### AIM OF THE TASK
Could you write out the data that follows, exactly and in full?

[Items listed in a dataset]
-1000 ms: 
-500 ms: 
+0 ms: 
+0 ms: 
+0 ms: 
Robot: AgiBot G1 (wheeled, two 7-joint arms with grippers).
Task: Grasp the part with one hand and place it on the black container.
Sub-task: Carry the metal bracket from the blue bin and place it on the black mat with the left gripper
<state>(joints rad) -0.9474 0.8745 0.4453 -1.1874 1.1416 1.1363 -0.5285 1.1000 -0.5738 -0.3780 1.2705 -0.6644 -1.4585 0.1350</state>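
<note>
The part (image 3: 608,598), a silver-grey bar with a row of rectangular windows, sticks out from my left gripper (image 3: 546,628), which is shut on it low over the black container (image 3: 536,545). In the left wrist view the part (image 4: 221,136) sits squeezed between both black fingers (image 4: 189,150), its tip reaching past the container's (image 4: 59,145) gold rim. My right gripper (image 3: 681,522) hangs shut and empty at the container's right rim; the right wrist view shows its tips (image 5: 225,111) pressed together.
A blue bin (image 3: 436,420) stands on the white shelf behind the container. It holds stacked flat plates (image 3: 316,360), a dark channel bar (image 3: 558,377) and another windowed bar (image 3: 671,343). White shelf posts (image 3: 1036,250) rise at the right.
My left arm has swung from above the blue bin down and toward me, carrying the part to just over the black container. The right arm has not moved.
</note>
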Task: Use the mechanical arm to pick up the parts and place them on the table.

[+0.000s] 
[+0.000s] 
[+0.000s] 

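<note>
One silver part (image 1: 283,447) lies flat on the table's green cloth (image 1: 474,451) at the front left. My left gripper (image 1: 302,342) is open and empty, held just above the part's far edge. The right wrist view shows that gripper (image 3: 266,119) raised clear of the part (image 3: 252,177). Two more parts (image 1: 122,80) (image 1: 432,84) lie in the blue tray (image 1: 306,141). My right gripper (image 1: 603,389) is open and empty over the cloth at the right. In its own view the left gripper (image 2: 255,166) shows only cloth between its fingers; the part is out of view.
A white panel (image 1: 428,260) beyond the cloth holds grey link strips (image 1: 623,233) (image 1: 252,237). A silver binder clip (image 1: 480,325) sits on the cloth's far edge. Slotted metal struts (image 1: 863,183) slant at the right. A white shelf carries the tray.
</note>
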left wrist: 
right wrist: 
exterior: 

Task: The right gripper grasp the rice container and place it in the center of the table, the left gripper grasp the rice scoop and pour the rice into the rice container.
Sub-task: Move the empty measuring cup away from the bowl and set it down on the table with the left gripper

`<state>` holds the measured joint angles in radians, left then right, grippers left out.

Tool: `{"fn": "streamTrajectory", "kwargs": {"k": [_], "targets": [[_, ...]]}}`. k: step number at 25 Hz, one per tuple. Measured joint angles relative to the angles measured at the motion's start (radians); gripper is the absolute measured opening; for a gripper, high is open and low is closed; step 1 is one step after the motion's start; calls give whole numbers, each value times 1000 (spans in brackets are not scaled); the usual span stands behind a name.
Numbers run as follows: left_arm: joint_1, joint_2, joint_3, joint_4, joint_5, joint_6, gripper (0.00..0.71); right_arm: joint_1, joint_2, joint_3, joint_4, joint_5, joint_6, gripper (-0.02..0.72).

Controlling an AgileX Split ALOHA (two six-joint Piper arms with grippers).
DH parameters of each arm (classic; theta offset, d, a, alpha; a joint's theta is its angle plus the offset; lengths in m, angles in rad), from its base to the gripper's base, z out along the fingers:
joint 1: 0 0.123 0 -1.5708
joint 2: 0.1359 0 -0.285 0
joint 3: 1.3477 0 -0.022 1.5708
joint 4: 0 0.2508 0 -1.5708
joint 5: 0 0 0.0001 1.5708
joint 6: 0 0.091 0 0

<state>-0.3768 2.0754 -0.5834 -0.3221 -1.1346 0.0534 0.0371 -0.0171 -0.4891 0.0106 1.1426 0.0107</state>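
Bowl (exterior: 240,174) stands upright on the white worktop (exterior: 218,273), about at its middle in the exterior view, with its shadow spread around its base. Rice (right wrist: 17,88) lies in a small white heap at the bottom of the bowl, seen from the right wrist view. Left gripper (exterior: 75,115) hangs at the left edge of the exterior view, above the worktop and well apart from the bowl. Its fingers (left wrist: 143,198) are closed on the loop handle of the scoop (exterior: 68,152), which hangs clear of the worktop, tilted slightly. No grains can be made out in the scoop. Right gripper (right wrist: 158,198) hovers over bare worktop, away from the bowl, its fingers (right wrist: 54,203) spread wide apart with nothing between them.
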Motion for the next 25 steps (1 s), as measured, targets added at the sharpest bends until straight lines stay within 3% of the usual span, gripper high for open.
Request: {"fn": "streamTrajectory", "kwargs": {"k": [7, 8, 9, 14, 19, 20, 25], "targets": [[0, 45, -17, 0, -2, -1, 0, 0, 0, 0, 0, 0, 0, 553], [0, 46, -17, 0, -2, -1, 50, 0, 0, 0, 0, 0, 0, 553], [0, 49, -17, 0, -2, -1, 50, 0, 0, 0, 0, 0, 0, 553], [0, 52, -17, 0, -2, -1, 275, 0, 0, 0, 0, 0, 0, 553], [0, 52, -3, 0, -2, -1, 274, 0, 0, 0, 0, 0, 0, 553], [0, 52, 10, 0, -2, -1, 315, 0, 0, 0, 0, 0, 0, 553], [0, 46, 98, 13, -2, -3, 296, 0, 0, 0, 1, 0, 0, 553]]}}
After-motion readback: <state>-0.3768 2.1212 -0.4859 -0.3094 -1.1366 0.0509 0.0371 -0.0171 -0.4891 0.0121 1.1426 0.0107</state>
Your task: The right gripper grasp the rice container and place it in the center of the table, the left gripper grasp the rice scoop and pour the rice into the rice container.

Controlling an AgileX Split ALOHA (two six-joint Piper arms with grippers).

### SOLVED PROBLEM
-1000 ms: 
-500 ms: 
+0 ms: 
+0 ms: 
+0 ms: 
Robot: AgiBot G1 (wheeled, two 7-joint arms with grippers).
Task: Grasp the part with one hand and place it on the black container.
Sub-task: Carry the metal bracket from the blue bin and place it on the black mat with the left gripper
<state>(joints rad) -0.9474 0.8745 0.4453 -1.1874 1.1416 1.1363 -0.5285 1.1000 -0.5738 -0.3780 1.2705 -0.6644 -1.4585 0.1350</state>
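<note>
The part (image 3: 608,598), a silver-grey bar with a row of rectangular windows, sticks out from my left gripper (image 3: 546,628), which is shut on it low over the black container (image 3: 536,545). In the left wrist view the part (image 4: 221,136) sits squeezed between both black fingers (image 4: 189,150), its tip reaching past the container's (image 4: 59,145) gold rim. My right gripper (image 3: 681,522) hangs shut and empty at the container's right rim; the right wrist view shows its tips (image 5: 225,111) pressed together.
A blue bin (image 3: 436,420) stands on the white shelf behind the container. It holds stacked flat plates (image 3: 316,360), a dark channel bar (image 3: 558,377) and another windowed bar (image 3: 671,343). White shelf posts (image 3: 1036,250) rise at the right.
My left arm has swung from above the blue bin down and toward me, carrying the part to just over the black container. The right arm has not moved.
</note>
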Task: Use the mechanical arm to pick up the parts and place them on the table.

[+0.000s] 
[+0.000s] 
[+0.000s] 

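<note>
One silver part (image 1: 283,447) lies flat on the table's green cloth (image 1: 474,451) at the front left. My left gripper (image 1: 302,342) is open and empty, held just above the part's far edge. The right wrist view shows that gripper (image 3: 266,119) raised clear of the part (image 3: 252,177). Two more parts (image 1: 122,80) (image 1: 432,84) lie in the blue tray (image 1: 306,141). My right gripper (image 1: 603,389) is open and empty over the cloth at the right. In its own view the left gripper (image 2: 255,166) shows only cloth between its fingers; the part is out of view.
A white panel (image 1: 428,260) beyond the cloth holds grey link strips (image 1: 623,233) (image 1: 252,237). A silver binder clip (image 1: 480,325) sits on the cloth's far edge. Slotted metal struts (image 1: 863,183) slant at the right. A white shelf carries the tray.
</note>
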left wrist: 
right wrist: 
exterior: 

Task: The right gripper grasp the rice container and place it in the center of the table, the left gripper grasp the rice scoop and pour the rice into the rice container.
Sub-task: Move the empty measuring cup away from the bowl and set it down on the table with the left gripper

`<state>` holds the measured joint angles in radians, left then right, grippers left out.

Tool: `{"fn": "streamTrajectory", "kwargs": {"k": [_], "targets": [[_, ...]]}}`. k: step number at 25 Hz, one per tuple. Measured joint angles relative to the angles measured at the motion's start (radians); gripper is the absolute measured opening; for a gripper, high is open and low is closed; step 1 is one step after the motion's start; calls give whole numbers, each value times 1000 (spans in brackets are not scaled); the usual span stands behind a name.
Numbers run as follows: left_arm: joint_1, joint_2, joint_3, joint_4, joint_5, joint_6, gripper (0.00..0.71); right_arm: joint_1, joint_2, joint_3, joint_4, joint_5, joint_6, gripper (-0.02..0.72).

Controlling an AgileX Split ALOHA (two six-joint Piper arms with grippers).
DH parameters of each arm (classic; theta offset, d, a, alpha; a joint's theta is its angle plus the offset; lengths in m, angles in rad), from its base to the gripper's base, z out along the fingers:
joint 1: 0 0.123 0 -1.5708
joint 2: 0.1359 0 -0.285 0
joint 3: 1.3477 0 -0.022 1.5708
joint 4: 0 0.2508 0 -1.5708
joint 5: 0 0 0.0001 1.5708
joint 6: 0 0.091 0 0

<state>-0.3768 2.0754 -0.5834 -0.3221 -1.1346 0.0534 0.0371 -0.0171 -0.4891 0.0106 1.1426 0.0107</state>
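Bowl (exterior: 240,174) stands upright on the white worktop (exterior: 218,273), about at its middle in the exterior view, with its shadow spread around its base. Rice (right wrist: 17,88) lies in a small white heap at the bottom of the bowl, seen from the right wrist view. Left gripper (exterior: 75,115) hangs at the left edge of the exterior view, above the worktop and well apart from the bowl. Its fingers (left wrist: 143,198) are closed on the loop handle of the scoop (exterior: 68,152), which hangs clear of the worktop, tilted slightly. No grains can be made out in the scoop. Right gripper (right wrist: 158,198) hovers over bare worktop, away from the bowl, its fingers (right wrist: 54,203) spread wide apart with nothing between them.
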Motion for the next 25 steps (1 s), as measured, targets added at the sharpest bends until straight lines stay within 3% of the usual span, gripper high for open.
Request: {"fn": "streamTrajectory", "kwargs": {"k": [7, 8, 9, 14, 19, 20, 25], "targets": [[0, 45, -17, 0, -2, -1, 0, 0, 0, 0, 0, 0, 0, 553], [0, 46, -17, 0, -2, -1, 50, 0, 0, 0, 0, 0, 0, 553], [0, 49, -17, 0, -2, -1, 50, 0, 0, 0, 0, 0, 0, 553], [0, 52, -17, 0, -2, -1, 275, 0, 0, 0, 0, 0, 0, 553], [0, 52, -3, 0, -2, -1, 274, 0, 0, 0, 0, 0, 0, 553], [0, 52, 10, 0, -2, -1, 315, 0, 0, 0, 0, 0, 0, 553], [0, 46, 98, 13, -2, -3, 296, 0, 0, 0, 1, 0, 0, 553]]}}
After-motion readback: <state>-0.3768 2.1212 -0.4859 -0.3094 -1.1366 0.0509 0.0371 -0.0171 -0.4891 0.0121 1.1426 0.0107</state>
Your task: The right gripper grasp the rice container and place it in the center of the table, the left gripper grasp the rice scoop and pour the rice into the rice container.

Controlling an AgileX Split ALOHA (two six-joint Piper arms with grippers).

That finishes the exercise, with nothing more to add.